According to Gao et al. (2013, 2015), the ratcheting strain ɛr is defined as

$$ \varepsilon_{r} = \frac{ 1}{ 2}\left( {\varepsilon_{\text{max} } + \varepsilon_{\text{min} } } \right), $$
(33)

where ɛmax and ɛmin are respectively the maximum and minimum axial strain in a loading cycle.

All the material parameters are determined by the method in Appendix 1 and listed in Table 3. In Table 3, \( \gamma^{\text{b}} \) is determined from the stress-strain curve in the first cycle of the compression-unloading test with a stress variation of 0.5 MPa and a stress rate of 0.1 MPa/s; \( \gamma_{0}^{\text{f}} \), \( \gamma_{\text{sat}}^{\text{f}} \) and ρ are determined from the ratcheting data of the same loading case.
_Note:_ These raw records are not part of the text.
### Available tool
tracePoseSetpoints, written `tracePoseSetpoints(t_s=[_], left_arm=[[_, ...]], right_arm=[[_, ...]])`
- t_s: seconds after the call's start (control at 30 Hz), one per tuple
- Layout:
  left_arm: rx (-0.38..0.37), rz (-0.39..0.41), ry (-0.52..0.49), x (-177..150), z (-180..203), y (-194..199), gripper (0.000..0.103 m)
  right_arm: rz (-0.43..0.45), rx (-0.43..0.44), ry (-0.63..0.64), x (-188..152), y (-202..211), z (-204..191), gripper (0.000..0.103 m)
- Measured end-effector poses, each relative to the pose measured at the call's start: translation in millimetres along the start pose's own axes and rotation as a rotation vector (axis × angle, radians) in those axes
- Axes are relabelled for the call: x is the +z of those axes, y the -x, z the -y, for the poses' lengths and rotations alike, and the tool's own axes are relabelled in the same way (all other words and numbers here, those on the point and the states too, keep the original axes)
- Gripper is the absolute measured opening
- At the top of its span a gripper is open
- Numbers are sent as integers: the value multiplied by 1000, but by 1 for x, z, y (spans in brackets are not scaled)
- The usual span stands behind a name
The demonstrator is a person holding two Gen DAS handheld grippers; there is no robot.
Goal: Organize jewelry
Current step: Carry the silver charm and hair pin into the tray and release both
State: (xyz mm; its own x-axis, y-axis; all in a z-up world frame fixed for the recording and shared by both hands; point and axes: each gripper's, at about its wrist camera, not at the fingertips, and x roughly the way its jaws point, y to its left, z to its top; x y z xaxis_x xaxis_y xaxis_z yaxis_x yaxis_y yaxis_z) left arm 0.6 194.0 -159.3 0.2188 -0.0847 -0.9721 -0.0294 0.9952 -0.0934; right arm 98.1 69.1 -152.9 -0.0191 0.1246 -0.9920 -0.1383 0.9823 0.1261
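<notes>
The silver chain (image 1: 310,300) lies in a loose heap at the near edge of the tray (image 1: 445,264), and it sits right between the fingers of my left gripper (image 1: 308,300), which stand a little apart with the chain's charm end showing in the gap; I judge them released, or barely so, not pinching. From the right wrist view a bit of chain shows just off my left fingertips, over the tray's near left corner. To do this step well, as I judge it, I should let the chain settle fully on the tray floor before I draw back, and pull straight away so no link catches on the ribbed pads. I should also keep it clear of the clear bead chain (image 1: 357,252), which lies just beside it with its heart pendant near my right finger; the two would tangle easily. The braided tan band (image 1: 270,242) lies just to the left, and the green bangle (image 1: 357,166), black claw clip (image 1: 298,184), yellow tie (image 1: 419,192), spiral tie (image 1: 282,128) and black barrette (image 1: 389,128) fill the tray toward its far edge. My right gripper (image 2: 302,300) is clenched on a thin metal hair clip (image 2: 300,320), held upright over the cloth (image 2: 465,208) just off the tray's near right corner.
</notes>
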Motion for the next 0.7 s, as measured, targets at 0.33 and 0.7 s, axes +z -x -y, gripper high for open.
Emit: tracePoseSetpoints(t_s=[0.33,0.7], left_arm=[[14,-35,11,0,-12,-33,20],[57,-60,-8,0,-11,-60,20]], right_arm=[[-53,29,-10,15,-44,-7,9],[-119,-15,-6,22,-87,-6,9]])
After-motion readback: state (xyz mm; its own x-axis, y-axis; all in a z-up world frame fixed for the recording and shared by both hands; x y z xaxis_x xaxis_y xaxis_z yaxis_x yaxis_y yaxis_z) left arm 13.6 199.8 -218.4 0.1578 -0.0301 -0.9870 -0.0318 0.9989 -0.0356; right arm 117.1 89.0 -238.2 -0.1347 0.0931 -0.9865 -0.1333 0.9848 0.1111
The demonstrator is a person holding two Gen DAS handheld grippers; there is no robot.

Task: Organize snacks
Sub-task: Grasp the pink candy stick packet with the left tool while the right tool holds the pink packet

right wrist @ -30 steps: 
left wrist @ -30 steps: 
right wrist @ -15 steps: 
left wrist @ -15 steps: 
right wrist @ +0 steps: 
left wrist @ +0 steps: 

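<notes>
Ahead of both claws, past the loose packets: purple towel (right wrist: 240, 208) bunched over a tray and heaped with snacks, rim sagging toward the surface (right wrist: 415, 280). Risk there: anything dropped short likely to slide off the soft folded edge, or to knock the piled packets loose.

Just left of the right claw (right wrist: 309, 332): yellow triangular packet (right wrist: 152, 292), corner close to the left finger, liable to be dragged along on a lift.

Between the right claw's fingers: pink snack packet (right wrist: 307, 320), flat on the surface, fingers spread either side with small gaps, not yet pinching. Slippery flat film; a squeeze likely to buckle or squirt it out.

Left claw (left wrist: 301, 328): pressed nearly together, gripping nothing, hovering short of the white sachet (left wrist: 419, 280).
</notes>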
Table 3 Material parameters for articular cartilage in the proposed model

Figure 2 gives the simulated and related experimental stress-strain response and ratcheting behavior of articular cartilage under compression-unloading conditions. It is seen that the proposed model can reasonably simulate the stress-strain hysteresis loops (Fig. 2a–c) and the two-stage (i.e., the ratcheting strain rate decreases rapidly in the initial stage and tends to a nearly constant value after certain cycles) ratcheting behavior (Fig. 2d). However, such good simulations are expected because the material parameters listed in Table 3 are obtained from fitting of the corresponding experimental data.

Fig. 2
figure 2

Experimental and simulated biomechanical behavior of articular cartilage under compression-unloading conditions

The simulated and the related experimental ratcheting strain evolutions for the prescribed load cases A and case B are illustrated in Fig. 3. The figure implies that the proposed model can also capture the effect of the load level and rate on the ratcheting behavior of articular cartilage. Note that the ratcheting strains for load case A with a stress amplitude of 1.0 MPa and (Fig. 3a) load case B with a stress rate of 0.1 MPa/s (Fig. 3b) are under-predicted by the proposed model. This is because the ratcheting behavior of articular cartilage may depend not only on the accumulated plastic strain but also on the loading level and loading rate. However, there are not enough experimental data (only three tests for each load case) to achieve a more reasonable ratcheting strain evolution equation. In the present work, the ratcheting strain is assumed only to depend on the accumulated plastic strain for simplification (as shown in Eq. 29). Hence, there are deviations between the experimental and simulated ratcheting strains for some loading cases when adopting such a simple ratcheting strain evolution equation. In a future work, a modified ratcheting strain evolution equation will be proposed based on systematic experimental research on the effect of the loading level and rate on the ratcheting behavior of articular cartilage.

Fig. 3
figure 3

Experimental and simulated ratcheting behavior of articular cartilage in a load case A and b load case B

4 Conclusions

This article seeks to propose a constitutive model to describe the ratcheting behavior of articular cartilage in the framework of finite elasto-viscoplastic theory by adopting the logarithmic stress rate. The constitutive equations are formulated based on the microstructure of articular cartilage. The predictive ability of the proposed model is validated by benchmarking the simulations with the related experimental data. The following conclusions can be drawn.

  1. 1.

    The proposed constitutive model is thermodynamically consistent.

  2. 2.

    Based on experimental observation, the articular cartilage is simplified as a composite that consists of a fiber assembly (related to the collagen fibers) and a soft basis (related to the other components). The free energy function and stress tensor are divided into two contributions accordingly.

  3. 3.

    The proposed model can reasonably describe the hysteresis loops and the dependence of the loading level and loading rate on the ratcheting behavior of articular cartilage under cyclic compression-unload conditions. However, there are large deviations between the experimental and simulated ratcheting strains for some loading cases because only a simple ratcheting strain evolution equation was adopted in the present work.